Sitting in the deckchair that is not mine and licking up stracciatella, I realise suddenly that I am very happy. I cannot remember the last time I was so purely happy – maybe the time I went to Shanghai and Hong Kong with my family, because that was the last time I went anywhere on vacation where I brought nothing with me I had to think about, not work or exams or complicated emotions of any kind. And, oh god, I am so happy. I want to wrap up the moment and hide it in a corner of my heart where it will never be shaken loose. I think back to this morning, to the graves in the Isola di San Michele, and I think that I do not want to die, I have so much behind me and so much to go back to, if I died right now it would be such a pity, such a waste. My life is an incredible, incredible thing, and I want so much to keep living it that it actually hurts.
I finish the last fragment of cone, and all at once every bell in every bell tower of Venice sings out in cacophony, ringing out the hour.
Dodici.
On my last day, I get up early to watch Venice set up. I get my cappuccino and sit with my baggage at the edge of the water as the streets start to fill with people, as the vendors roll in and start unpacking and hanging up their masks. The sun rises, with a hard fierce glint to it like a jewel, and I put on my new sunhat with the cream ribbon as the pavement starts to get hot.

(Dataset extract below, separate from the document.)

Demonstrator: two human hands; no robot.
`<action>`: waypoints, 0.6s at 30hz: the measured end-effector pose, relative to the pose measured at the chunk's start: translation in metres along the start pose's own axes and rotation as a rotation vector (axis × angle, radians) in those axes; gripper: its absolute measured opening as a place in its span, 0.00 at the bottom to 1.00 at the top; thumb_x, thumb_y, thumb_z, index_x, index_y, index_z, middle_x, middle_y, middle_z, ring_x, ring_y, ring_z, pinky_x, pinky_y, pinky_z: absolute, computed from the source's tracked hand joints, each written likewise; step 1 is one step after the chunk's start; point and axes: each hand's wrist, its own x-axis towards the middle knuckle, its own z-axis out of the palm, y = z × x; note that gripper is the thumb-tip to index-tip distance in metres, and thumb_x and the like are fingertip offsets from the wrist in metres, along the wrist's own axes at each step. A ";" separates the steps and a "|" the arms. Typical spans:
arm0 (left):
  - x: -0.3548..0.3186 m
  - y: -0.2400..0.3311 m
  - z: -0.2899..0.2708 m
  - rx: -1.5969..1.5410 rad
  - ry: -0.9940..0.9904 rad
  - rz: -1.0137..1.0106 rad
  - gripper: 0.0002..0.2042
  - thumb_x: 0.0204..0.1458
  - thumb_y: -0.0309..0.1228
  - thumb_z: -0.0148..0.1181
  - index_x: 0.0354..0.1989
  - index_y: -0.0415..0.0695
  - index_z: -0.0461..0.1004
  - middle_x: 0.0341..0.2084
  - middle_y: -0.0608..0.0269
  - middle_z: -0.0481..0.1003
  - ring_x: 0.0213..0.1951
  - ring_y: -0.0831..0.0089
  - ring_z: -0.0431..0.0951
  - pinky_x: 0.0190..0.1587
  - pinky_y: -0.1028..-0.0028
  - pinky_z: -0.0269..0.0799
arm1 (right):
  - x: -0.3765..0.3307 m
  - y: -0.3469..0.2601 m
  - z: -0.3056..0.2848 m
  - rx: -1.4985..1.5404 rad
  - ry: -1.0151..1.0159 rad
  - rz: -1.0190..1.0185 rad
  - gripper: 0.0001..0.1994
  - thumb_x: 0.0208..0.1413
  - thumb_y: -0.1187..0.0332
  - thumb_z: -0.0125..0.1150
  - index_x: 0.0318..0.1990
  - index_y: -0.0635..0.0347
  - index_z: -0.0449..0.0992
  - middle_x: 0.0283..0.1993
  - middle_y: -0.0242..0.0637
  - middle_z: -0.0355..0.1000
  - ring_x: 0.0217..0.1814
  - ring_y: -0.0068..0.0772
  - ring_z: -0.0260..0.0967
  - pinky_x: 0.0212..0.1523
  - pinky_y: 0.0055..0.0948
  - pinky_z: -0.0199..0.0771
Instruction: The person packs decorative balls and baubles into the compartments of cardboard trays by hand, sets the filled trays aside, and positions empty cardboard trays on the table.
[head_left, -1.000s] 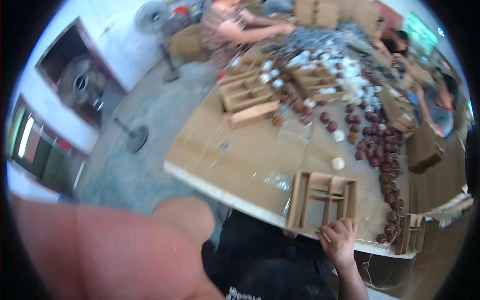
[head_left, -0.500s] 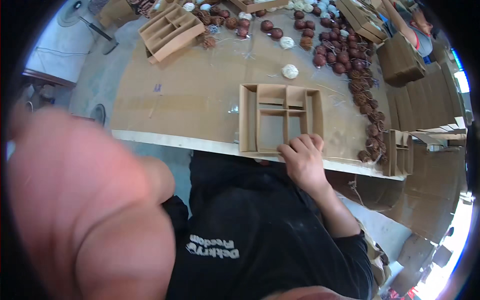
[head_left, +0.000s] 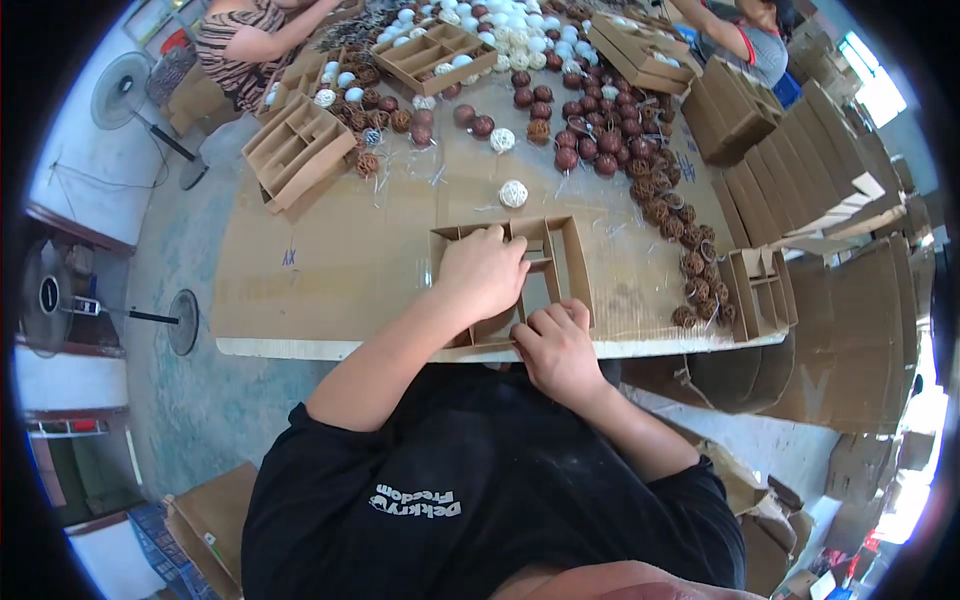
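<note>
A brown cardboard divider tray (head_left: 567, 262) with several compartments lies at the near edge of the cardboard-covered table (head_left: 330, 270). My left hand (head_left: 483, 272) lies flat over its middle partitions, fingers pressing on the inner walls. My right hand (head_left: 556, 344) rests on the tray's near edge, fingers curled against the front wall. A white woven ball (head_left: 513, 193) sits just beyond the tray.
Many brown and white woven balls (head_left: 600, 150) cover the far half of the table. More divider trays (head_left: 298, 150) stand at the left and back, one (head_left: 760, 292) at the right edge. Stacked cardboard (head_left: 800, 170) lines the right. Other people work at the far side. Fans (head_left: 130, 95) stand on the floor at left.
My left arm, which was close to the camera, has come down and its hand now lies on the tray. The view has tilted so the tray sits lower and nearer.
</note>
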 end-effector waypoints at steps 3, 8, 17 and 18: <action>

“Would you come back with me?” Ying asked two days ago, when I was shelling vongole and she was trying to eat nero di seppia without getting squid ink on her lips and failing. She saw that I was maybe the only one who loved Venice as much as she did; the others had seemed happier in Rome, or were looking forward to Florence, or in any case did not seem quite as entranced by the glittering masks and mystical alleyways and omnipresent water as she and I did. By now I can navigate Venice without a map, and I know she would be so envious that I have been around long enough to be able to do this.
I would come back. There are sights I still haven’t seen; I missed the Rialto market, I didn’t go to every museum, I haven’t been to any bars and obviously I never took the gondola. But suppose I had – I would still come back. People told me Venice was over-rated; I came expecting over-rated and was delighted with what I found.
I finish my cappuccino, pick up my bags and prepare for the trek to the Piazzale le Roma, where I will buy a ticket to the airport in Italian just because I can. The scent of a dozen different coffee blends hits the air, and in window after window the masks follow me with the knowing gaze of their empty eyeholes.
Tredici.
Once upon a time there was a little girl in a cheap purple cloak pinned with her mother’s brooch, with a silly accent and a ridiculous name. This is what happened to that little girl: she grew up, and she went to Venice. And it was real. And it was beautiful. Sometimes dreams do come true.